By Gertrude Chavez-Dreyfuss and Jonnelle Marte
NEW YORK (Reuters) – Volume at the U.S. Federal Reserve’s reverse repurchase facility topped $1 trillion on Friday for the first time as investors and financial institutions continued to pour cash into the overnight window.
Demand for the Fed’s reverse repo facility has surged as the U.S. debt ceiling looms, the Treasury department cuts down on its bill issuance and financial firms struggle to find places to invest their excess cash.
The financial system is swimming in about $4 trillion in reserves, which are rising in part because of the U.S. central bank’s asset purchases, the drop in Treasury bill issuance and a rapid drawdown in the government’s store of funds at the Fed. The Treasury General Account, or TGA, has dropped by more than $1 trillion since last fall.
The Fed said firms parked $1.04 trillion overnight at the reverse repo facility on Friday. There were 86 bidders, including money market funds and other eligible financial institutions.
Volume at the reverse repo facility soared further last month after the Fed raised the rate it pays on reverse repo agreements to 0.05% from 0% as part of technical adjustments to keep the effective federal funds rate from falling too low.
The Treasury department has had to run down its cash balances ahead of July 31, when the nation’s debt ceiling comes back into effect.
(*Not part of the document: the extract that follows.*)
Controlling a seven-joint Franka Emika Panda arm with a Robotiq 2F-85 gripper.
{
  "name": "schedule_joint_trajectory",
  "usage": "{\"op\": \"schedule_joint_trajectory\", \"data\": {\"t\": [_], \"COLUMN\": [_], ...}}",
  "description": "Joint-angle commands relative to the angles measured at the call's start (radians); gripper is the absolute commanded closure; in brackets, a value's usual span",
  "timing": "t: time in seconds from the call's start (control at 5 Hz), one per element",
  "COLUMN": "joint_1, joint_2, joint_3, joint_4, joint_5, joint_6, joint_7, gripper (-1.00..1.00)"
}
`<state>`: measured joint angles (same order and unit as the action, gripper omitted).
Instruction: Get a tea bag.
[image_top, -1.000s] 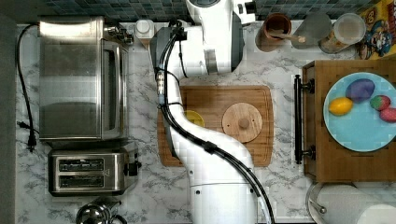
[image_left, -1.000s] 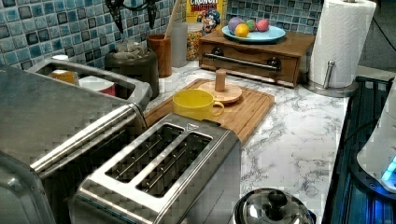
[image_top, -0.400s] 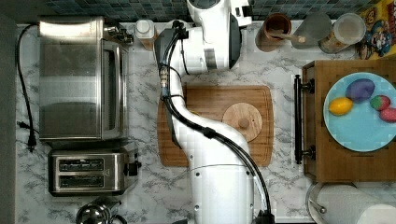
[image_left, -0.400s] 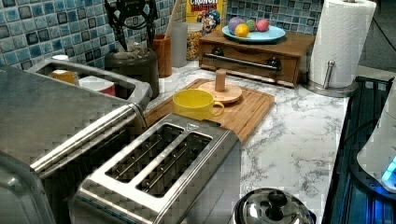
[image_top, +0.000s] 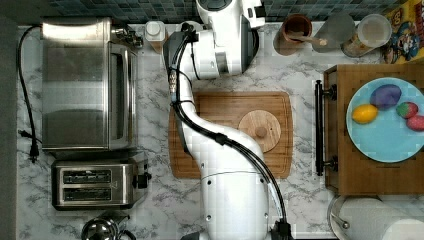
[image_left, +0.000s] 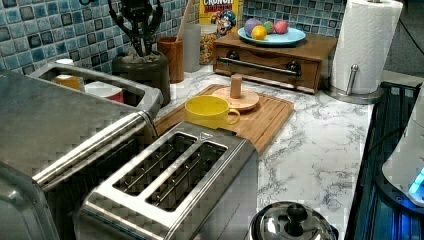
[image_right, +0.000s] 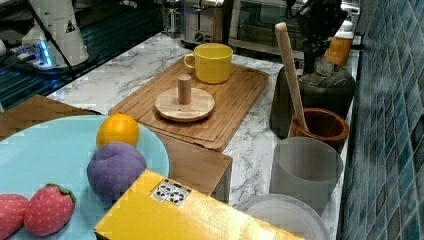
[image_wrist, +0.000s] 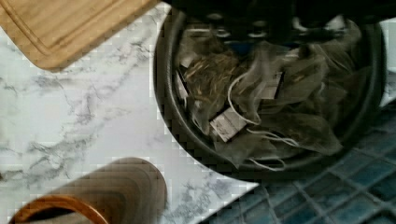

That pushes more cash into a financial system already swimming with liquidity.
The Treasury department said https://home.treasury.gov/news/press-releases/jy0164 in May that it was targeting a cash balance of $450 billion by July 31. As of Wednesday’s data https://fsapps.fiscal.treasury.gov/dts/files/21072800.pdf, it was $537 billion.
“It is forcing them to pay down their bill supply to get down to this number, maybe more quickly than they would want,” said Gennadiy Goldberg, senior U.S. rates strategist at TD Securities.
Analysts say demand for the Fed’s reverse repo facility could keep rising as reserves remain elevated. Usage of the program could top $2 trillion by the end of the year, estimates Scott Skyrm, executive vice president in fixed income and repo at Curvature Securities.
Fed Chair Jerome Powell said earlier this week that the program is working as intended by helping to set a floor for short-term interest rates and ensuring that rates stay within the Fed’s target range.